Summary: The coupling between the equations governing the free-surface flows, the six degrees of freedom non-linear rigid body dynamics, the linear elasticity equations for mesh-moving and the cables has resulted in a fluid-structure interaction technology capable of simulating mooring forces on floating objects. The finite element solution strategy is based on a combination approach derived from fixed-mesh and moving-mesh techniques. Here, the free-surface flow simulations are based on the Navier-Stokes equations written for two incompressible fluids where the impact of one fluid on the other one is extremely small. An interface function with two distinct values is used to locate the position of the free-surface.
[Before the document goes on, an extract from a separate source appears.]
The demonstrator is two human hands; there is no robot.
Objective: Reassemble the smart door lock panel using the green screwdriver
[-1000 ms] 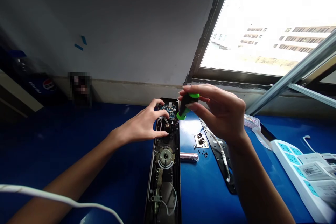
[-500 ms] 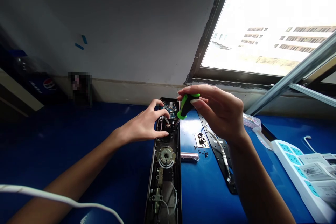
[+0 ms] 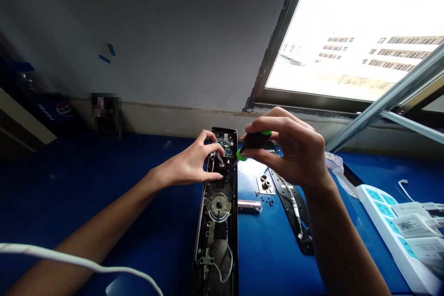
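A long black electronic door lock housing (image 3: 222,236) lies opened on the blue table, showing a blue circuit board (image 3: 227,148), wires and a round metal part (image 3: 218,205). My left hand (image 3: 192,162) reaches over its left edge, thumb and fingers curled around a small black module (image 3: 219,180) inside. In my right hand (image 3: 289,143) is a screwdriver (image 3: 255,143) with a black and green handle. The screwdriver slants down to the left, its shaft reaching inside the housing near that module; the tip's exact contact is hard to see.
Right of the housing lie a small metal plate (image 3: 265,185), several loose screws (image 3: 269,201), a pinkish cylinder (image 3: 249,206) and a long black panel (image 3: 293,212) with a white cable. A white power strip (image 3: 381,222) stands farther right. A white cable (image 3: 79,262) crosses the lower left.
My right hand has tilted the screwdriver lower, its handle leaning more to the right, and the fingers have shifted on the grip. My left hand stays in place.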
The stabilized finite element formulations are written and integrated in an arbitrary Lagrangian-Eulerian domain. This allows us to handle the motion of the time dependent geometries. Forces and momentums exerted on the floating object by both water and hawsers are calculated and used to update the position of the floating object in time. In the mesh moving scheme, we assume that the computational domain is made of elastic materials. The linear elasticity equations are solved to obtain the displacements for each computational node. The non-linear rigid body dynamics equations are coupled with the governing equations of fluid flow and are solved simultaneously to update the position of the floating object. The numerical examples includes a 3D simulation of water waves impacting on a moored floating box and a model boat and simulation of floating object under water constrained with a cable.

MSC:

76M10 Finite element methods applied to problems in fluid mechanics
76D05 Navier-Stokes equations for incompressible viscous fluids
74F10 Fluid-solid interactions (including aero- and hydro-elasticity, porosity, etc.)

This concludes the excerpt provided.